Wednesday, January 25, 2012
Is Arithmetic Return Bias Basis of Low Vol Anomaly?
I created an index of the highest beta stocks from 1962 to present. Every 6 months I took those 100 highest beta stocks, excluding the lowest 20% in market cap (to get rid of dumb stocks you can't trade). The results are in the chart above, and summary data are as follows:
The top line, "AnnReturn", is the arithmetic return, and here the monthly returns for the high beta stocks are about 0.14% higher than the S&P500, which when multiplied by 12 is a 1.7% difference. But looking at the chart which shows a total return chart, and the geometric annualized return, we see a very different picture, with the high beta stocks underperforming by 3.5% annually.
The basis for this is the difference between geometric and arithmetic returns, which is
Geometric Return =Arithmetic Return - Variance/2
Thus, the differential annualized variance (in this case, 12% vs. 2%), generates the differential annualized return. Interestingly, the return rankings for these data are different depending on the horizon!
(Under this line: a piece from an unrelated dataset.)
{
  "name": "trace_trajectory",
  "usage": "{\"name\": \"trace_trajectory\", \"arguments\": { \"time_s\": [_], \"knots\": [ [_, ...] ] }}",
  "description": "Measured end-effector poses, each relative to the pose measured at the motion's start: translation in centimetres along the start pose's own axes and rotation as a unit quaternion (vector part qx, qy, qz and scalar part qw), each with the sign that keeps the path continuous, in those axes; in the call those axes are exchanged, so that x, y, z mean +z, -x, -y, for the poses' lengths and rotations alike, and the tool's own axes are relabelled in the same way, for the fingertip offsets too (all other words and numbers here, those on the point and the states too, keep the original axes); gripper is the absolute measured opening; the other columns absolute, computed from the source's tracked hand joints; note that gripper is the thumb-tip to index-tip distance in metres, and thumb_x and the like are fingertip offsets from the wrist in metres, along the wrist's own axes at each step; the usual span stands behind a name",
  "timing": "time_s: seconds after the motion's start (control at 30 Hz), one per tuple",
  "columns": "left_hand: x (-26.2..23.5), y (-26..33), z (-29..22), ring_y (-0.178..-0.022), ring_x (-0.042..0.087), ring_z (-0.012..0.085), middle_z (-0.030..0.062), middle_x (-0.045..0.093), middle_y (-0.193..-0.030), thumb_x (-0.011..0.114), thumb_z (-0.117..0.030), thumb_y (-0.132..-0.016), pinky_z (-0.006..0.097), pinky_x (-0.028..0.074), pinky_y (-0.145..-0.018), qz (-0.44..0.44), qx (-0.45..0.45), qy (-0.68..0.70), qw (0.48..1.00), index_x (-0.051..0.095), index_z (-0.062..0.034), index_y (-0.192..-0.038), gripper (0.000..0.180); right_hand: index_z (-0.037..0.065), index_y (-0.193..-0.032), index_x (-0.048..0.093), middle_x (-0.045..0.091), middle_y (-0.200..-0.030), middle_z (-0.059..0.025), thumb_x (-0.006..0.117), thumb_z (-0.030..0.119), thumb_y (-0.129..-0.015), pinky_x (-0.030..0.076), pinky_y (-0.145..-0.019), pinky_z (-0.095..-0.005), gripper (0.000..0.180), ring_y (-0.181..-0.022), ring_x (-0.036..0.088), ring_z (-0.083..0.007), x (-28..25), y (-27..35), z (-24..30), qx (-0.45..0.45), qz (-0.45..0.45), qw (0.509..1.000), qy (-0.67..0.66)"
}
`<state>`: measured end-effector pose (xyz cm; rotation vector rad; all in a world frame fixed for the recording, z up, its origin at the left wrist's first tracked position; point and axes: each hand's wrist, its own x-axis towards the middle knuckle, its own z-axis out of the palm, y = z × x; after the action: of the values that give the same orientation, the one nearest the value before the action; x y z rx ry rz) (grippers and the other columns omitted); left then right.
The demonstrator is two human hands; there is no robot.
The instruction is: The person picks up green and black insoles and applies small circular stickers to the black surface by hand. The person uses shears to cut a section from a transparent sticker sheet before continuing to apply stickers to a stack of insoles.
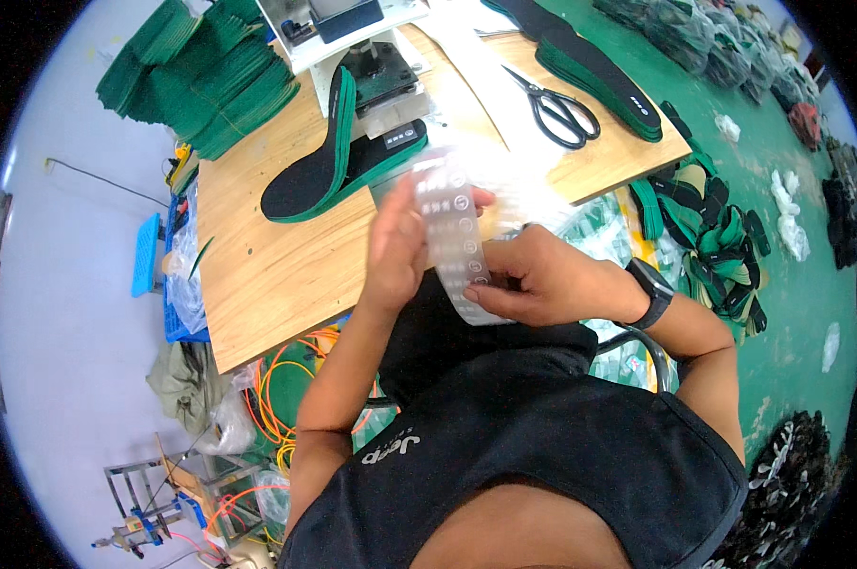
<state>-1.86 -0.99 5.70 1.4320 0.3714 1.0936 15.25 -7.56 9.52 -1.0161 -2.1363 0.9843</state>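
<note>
The right hand (542, 275) pinches the lower end of a translucent printed strip (457, 232) between thumb and fingers; the left hand (397, 248), blurred, lies along the strip's left side with a fingertip showing past its right edge, though I cannot tell how firmly it grips; the strip hangs between the two hands, its long axis running away from the body, its near end curling toward the right hand; beyond its far end, and to the left, black-and-green insoles (300, 190) lie on the table (258, 284), nearer the left hand; behind them stands a press (376, 81); scissors (563, 119) lie off to the right.
</note>
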Motion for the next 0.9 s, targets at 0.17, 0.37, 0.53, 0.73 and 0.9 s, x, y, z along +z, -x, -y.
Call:
{"name": "trace_trajectory", "arguments": {
  "time_s": [0.17, 0.37, 0.53, 0.73, 0.9],
  "knots": [
    [-0.1, -0.9, -2.3, -0.089, 0.064, 0.0255, 0.0243, 0.061, -0.104, 0.053, -0.015, -0.087, 0.034, 0.052, -0.080, -0.130, 0.057, 0.103, 0.984, 0.040, 0.0037, -0.126, 0.044, 0.001, -0.078, 0.053, 0.051, -0.057, -0.0192, 0.058, 0.019, -0.085, 0.040, -0.049, -0.0414, 0.020, -0.053, 0.052, -0.0364, 1.6, 1.7, -1.6, 0.018, 0.010, 1.000, -0.022],
    [-0.3, -1.6, -2.3, -0.082, 0.066, 0.0268, 0.0215, 0.064, -0.097, 0.057, -0.002, -0.084, 0.036, 0.055, -0.074, -0.171, 0.065, 0.166, 0.969, 0.044, 0.0060, -0.120, 0.039, 0.000, -0.072, 0.048, 0.048, -0.057, -0.0186, 0.059, 0.014, -0.085, 0.037, -0.047, -0.0401, 0.022, -0.053, 0.050, -0.0376, 4.1, 3.1, -4.5, -0.033, -0.002, 0.999, 0.020],
    [-1.1, -2.4, -1.4, -0.072, 0.066, 0.0244, 0.0193, 0.065, -0.088, 0.057, -0.005, -0.086, 0.032, 0.055, -0.066, -0.181, 0.054, 0.195, 0.962, 0.053, 0.0068, -0.111, 0.028, 0.003, -0.069, 0.050, 0.051, -0.057, -0.0157, 0.061, 0.019, -0.083, 0.040, -0.048, -0.0408, 0.024, -0.053, 0.053, -0.0357, 5.4, 4.5, -7.6, -0.026, 0.008, 0.993, 0.118],
    [-4.6, -1.6, -1.8, -0.073, 0.057, 0.0193, 0.0139, 0.061, -0.087, 0.054, -0.021, -0.091, 0.029, 0.048, -0.065, -0.161, 0.064, 0.198, 0.965, 0.054, 0.0028, -0.107, 0.028, 0.003, -0.082, 0.057, 0.056, -0.072, -0.0132, 0.068, 0.031, -0.077, 0.046, -0.058, -0.0395, 0.030, -0.064, 0.056, -0.0311, -3.8, 2.4, -9.5, 0.069, -0.319, 0.926, 0.189],
    [-3.2, -2.2, 0.2, -0.069, 0.062, 0.0211, 0.0152, 0.064, -0.081, 0.054, -0.016, -0.090, 0.033, 0.052, -0.064, -0.180, -0.022, 0.111, 0.977, 0.059, 0.0034, -0.094, 0.020, -0.001, -0.097, 0.053, 0.056, -0.091, -0.0206, 0.063, 0.018, -0.075, 0.045, -0.075, -0.0417, 0.030, -0.087, 0.055, -0.0374, -11.9, -1.8, -16.8, 0.124, -0.245, 0.853, 0.444]
  ]
}}
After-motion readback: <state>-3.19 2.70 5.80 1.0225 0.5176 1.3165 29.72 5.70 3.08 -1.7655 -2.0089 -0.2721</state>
Mutual funds and individual investor holding horizons average about 1 year, and I think that's a good assumption for an investment horizon. It seems that 1 year would be the obvious horizon to apply data against, but the problem is there is so little of it. There's like twelve times as much monthly data! A simple fix would be to use log returns, but this doesn't always happen, and I think those who still find the Security Market Line to have a positive slope in general are looking at monthly percent return data, and this is why they see what they do.